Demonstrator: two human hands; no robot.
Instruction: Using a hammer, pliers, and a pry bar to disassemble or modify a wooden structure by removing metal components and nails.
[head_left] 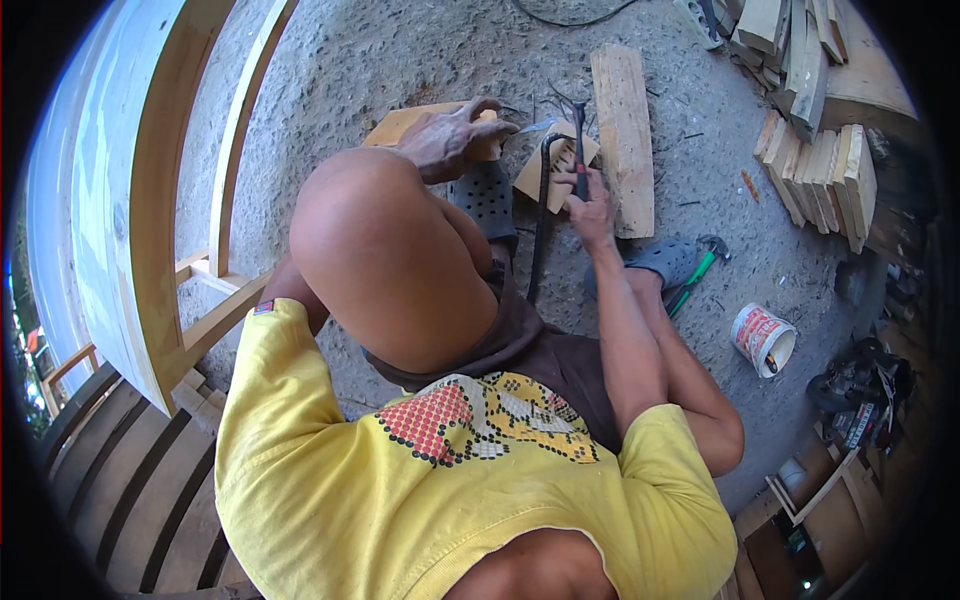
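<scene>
My left hand [447, 140] is closed around a short wooden block [400, 122] beside my raised knee; the fingertips curl over its right end. My right hand [590, 205] grips a tool with a red-and-black handle [581, 165] and a dark shaft pointing away from me. Its far end is forked or hooked, too unclear to name surely. Under it lies a small pale wood piece [540, 175]. A black pry bar [543, 205] with a bent top crosses that piece, just left of my right hand. A longer plank [622, 140] lies flat to the right.
By my right shoe lies a green-handled hammer [697, 280]. A white tub [763, 340] stands farther right. Stacked wood blocks [820, 185] and scrap timber [795, 60] fill the far right. A wooden frame [160, 190] rises on the left, above a slatted pallet [130, 490].
</scene>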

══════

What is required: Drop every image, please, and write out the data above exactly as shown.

Solution to the exercise:
Demonstrator: two human hands; no robot.
Instruction: Using a hammer, pliers, and a pry bar to disassemble or modify a wooden structure by removing metal components and nails.
[head_left] 
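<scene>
My left hand [447, 140] is closed around a short wooden block [400, 122] beside my raised knee; the fingertips curl over its right end. My right hand [590, 205] grips a tool with a red-and-black handle [581, 165] and a dark shaft pointing away from me. Its far end is forked or hooked, too unclear to name surely. Under it lies a small pale wood piece [540, 175]. A black pry bar [543, 205] with a bent top crosses that piece, just left of my right hand. A longer plank [622, 140] lies flat to the right.
By my right shoe lies a green-handled hammer [697, 280]. A white tub [763, 340] stands farther right. Stacked wood blocks [820, 185] and scrap timber [795, 60] fill the far right. A wooden frame [160, 190] rises on the left, above a slatted pallet [130, 490].
</scene>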

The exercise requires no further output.